Assignment
The lines to be copied are those below that contain "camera".
Study material below:
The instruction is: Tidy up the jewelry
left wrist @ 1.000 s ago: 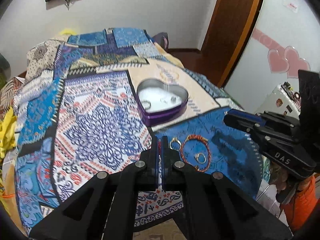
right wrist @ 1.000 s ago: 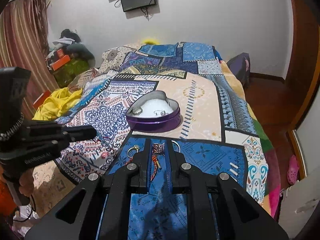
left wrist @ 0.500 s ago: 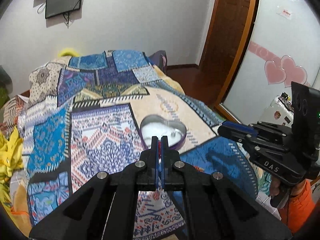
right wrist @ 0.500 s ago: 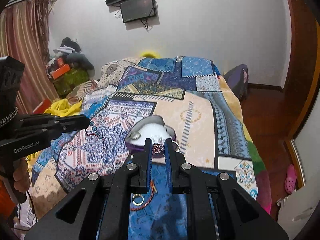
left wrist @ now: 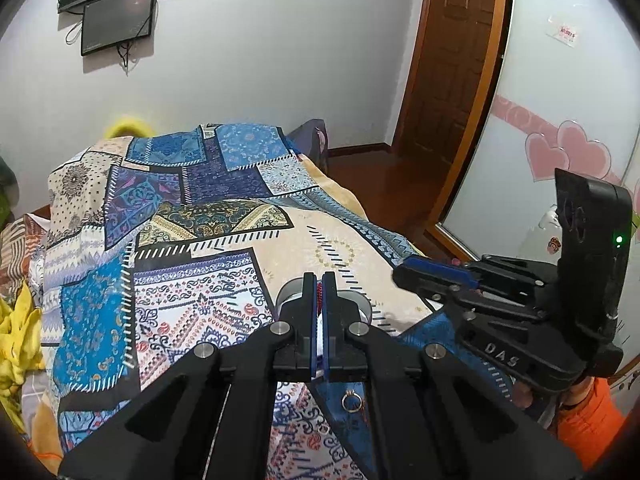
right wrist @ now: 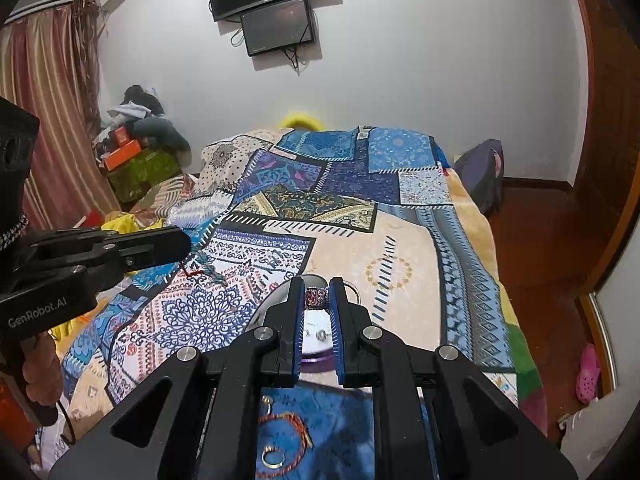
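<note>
My left gripper (left wrist: 319, 282) is shut on a thin red cord bracelet (left wrist: 319, 293). In the right wrist view the cord's red and teal tail (right wrist: 202, 273) hangs from that gripper (right wrist: 185, 243) above the bedspread. My right gripper (right wrist: 318, 294) is shut on a small dark red beaded ring (right wrist: 316, 298), held over the heart-shaped purple tin (right wrist: 317, 358), whose white floor holds a few small pieces. In the left wrist view only the tin's rim (left wrist: 289, 293) shows behind my fingers, with the right gripper (left wrist: 404, 272) just to its right.
On the blue patch near me lie an orange braided bracelet (right wrist: 289, 424) and gold rings (right wrist: 273, 458) (left wrist: 351, 402). A patchwork bedspread (right wrist: 256, 256) covers the bed. A yellow cloth (left wrist: 16, 344) lies at the left edge. Floor and a door are on the right.
Both grippers have risen and moved forward toward the tin, each still shut on its piece. The jewelry on the blue patch has slid down beneath the fingers.
</note>
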Tool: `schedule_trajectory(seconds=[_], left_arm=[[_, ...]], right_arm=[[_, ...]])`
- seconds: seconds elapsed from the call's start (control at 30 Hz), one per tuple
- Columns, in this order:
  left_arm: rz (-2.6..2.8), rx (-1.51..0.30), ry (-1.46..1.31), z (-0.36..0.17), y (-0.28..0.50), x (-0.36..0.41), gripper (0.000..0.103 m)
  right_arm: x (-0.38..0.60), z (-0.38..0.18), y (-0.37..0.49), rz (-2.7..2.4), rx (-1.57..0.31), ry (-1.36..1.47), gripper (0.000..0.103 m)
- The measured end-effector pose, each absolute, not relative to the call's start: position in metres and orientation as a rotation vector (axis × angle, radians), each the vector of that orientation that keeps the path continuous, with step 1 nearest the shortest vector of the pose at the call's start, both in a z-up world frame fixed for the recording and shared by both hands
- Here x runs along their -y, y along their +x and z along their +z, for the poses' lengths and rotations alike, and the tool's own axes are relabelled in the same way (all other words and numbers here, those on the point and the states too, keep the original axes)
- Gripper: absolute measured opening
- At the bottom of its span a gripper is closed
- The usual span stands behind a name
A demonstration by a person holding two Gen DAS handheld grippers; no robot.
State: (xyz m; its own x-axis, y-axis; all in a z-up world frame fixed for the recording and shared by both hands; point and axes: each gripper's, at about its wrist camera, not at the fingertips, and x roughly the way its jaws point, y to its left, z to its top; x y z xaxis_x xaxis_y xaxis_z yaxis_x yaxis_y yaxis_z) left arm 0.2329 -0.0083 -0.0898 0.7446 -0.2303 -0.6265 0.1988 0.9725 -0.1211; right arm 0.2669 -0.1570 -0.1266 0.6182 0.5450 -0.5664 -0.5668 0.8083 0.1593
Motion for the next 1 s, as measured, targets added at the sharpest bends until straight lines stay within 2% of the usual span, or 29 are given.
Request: schedule_trajectory(seconds=[0.53, 1.0], left_arm=[[-0.265, -0.806, -0.096, -0.139, 0.276, 0.006, 0.000], [-0.303, -0.894, -0.126, -0.166, 0.285, 0.005, 0.000]], right_arm=[[0.127, -0.171, 0.292, 0.697, -0.758, -0.135, 0.011], [0.123, -0.182, 0.292, 0.702, -0.793, -0.179, 0.011]])
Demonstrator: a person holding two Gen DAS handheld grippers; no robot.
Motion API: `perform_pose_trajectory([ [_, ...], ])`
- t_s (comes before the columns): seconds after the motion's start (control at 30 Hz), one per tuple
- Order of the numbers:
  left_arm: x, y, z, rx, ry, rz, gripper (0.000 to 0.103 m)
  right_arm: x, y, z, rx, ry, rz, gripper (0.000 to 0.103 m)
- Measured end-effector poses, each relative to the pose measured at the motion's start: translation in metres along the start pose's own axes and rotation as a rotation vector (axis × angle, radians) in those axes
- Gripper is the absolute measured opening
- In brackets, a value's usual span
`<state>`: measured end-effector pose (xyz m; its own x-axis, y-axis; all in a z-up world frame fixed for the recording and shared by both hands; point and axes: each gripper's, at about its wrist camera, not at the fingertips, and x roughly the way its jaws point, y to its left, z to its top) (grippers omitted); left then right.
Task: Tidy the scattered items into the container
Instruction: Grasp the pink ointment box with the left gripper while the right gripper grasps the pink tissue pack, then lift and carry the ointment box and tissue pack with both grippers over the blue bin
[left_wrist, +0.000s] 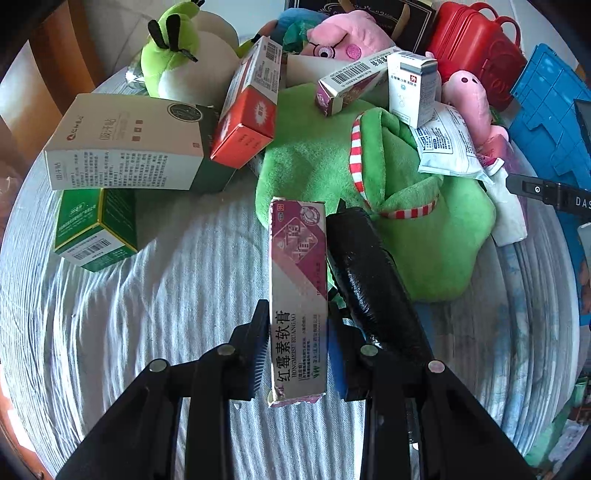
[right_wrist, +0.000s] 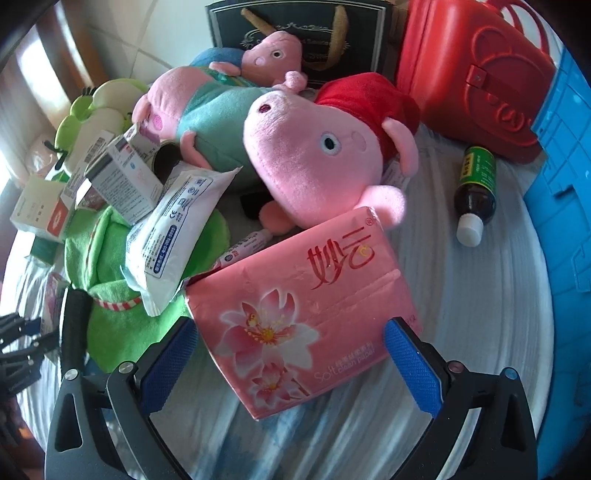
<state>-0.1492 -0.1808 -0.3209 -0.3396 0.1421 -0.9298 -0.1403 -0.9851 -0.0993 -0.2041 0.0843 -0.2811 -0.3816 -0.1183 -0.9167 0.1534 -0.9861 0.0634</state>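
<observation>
My left gripper is shut on a long purple-and-white ointment box, held upright above the white cloth, in front of a green plush. A black wrapped cylinder lies just right of it. My right gripper is shut on a pink tissue pack, with a blue pad on each side. A pink pig plush with a red dress lies just beyond the pack. The blue container stands at the right edge, and also shows in the left wrist view.
Medicine boxes and an orange box are piled at left. A white pouch, a dark bottle, a red case, a black gift bag and more plush toys crowd the cloth.
</observation>
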Motion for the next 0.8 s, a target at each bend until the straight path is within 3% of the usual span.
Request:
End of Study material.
Exercise result
State: (xyz m; its own x-axis, y-axis; all in a z-up world frame fixed for the recording and shared by both hands; point and axes: each gripper's, at about its wrist camera, not at the fingertips, and x roughly the way its jaws point, y to its left, z to its top; x y z xaxis_x xaxis_y xaxis_z yaxis_x yaxis_y yaxis_z) left arm 0.2329 -0.0083 -0.0898 0.7446 -0.2303 -0.6265 0.1988 0.9725 -0.1211; right arm 0.2669 -0.1570 -0.1266 0.6182 0.5450 -0.5664 -0.5668 0.8083 0.1593
`<state>`: measured end-effector pose (xyz m; its own x-axis, y-axis; all in a z-up world frame fixed for the recording and shared by both hands; point and axes: each gripper's, at about its wrist camera, not at the fingertips, and x roughly the way its jaws point, y to its left, z to its top) (grippers omitted); left then right.

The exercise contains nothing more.